▶ [Your objective]: From the first line to the last, restate the data word for word.

▶ [Raw data]:
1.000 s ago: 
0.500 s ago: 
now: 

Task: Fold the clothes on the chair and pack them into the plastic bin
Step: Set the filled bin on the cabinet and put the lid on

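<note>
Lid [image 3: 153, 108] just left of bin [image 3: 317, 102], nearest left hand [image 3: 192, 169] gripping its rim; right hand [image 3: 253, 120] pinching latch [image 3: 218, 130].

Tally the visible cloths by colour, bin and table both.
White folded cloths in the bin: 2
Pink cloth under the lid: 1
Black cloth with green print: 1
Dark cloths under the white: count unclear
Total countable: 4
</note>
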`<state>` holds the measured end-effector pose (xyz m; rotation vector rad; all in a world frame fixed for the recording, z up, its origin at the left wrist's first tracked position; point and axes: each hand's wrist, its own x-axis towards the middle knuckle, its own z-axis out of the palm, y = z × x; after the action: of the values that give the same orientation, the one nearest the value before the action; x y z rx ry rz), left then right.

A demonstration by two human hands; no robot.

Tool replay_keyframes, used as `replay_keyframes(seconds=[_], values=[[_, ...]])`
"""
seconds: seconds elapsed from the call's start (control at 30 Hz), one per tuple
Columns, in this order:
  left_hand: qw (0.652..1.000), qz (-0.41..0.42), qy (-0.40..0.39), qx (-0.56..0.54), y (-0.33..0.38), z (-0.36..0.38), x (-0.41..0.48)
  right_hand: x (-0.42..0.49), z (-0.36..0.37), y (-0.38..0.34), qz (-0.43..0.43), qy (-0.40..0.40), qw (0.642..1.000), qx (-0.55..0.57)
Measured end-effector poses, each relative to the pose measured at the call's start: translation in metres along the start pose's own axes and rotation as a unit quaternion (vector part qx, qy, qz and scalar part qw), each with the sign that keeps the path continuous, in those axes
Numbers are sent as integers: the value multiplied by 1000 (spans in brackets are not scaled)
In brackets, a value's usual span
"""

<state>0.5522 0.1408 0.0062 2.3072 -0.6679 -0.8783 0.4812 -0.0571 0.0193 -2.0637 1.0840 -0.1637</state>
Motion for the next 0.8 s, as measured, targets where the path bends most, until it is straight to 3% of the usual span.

▶ [Reply to the exercise]:
1.000 s ago: 
0.500 s ago: 
now: 

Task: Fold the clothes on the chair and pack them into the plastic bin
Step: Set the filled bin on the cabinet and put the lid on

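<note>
Lid [image 3: 153, 108] just left of bin [image 3: 317, 102], nearest left hand [image 3: 192, 169] gripping its rim; right hand [image 3: 253, 120] pinching latch [image 3: 218, 130].

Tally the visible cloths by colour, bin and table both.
White folded cloths in the bin: 2
Pink cloth under the lid: 1
Black cloth with green print: 1
Dark cloths under the white: count unclear
Total countable: 4
</note>
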`<state>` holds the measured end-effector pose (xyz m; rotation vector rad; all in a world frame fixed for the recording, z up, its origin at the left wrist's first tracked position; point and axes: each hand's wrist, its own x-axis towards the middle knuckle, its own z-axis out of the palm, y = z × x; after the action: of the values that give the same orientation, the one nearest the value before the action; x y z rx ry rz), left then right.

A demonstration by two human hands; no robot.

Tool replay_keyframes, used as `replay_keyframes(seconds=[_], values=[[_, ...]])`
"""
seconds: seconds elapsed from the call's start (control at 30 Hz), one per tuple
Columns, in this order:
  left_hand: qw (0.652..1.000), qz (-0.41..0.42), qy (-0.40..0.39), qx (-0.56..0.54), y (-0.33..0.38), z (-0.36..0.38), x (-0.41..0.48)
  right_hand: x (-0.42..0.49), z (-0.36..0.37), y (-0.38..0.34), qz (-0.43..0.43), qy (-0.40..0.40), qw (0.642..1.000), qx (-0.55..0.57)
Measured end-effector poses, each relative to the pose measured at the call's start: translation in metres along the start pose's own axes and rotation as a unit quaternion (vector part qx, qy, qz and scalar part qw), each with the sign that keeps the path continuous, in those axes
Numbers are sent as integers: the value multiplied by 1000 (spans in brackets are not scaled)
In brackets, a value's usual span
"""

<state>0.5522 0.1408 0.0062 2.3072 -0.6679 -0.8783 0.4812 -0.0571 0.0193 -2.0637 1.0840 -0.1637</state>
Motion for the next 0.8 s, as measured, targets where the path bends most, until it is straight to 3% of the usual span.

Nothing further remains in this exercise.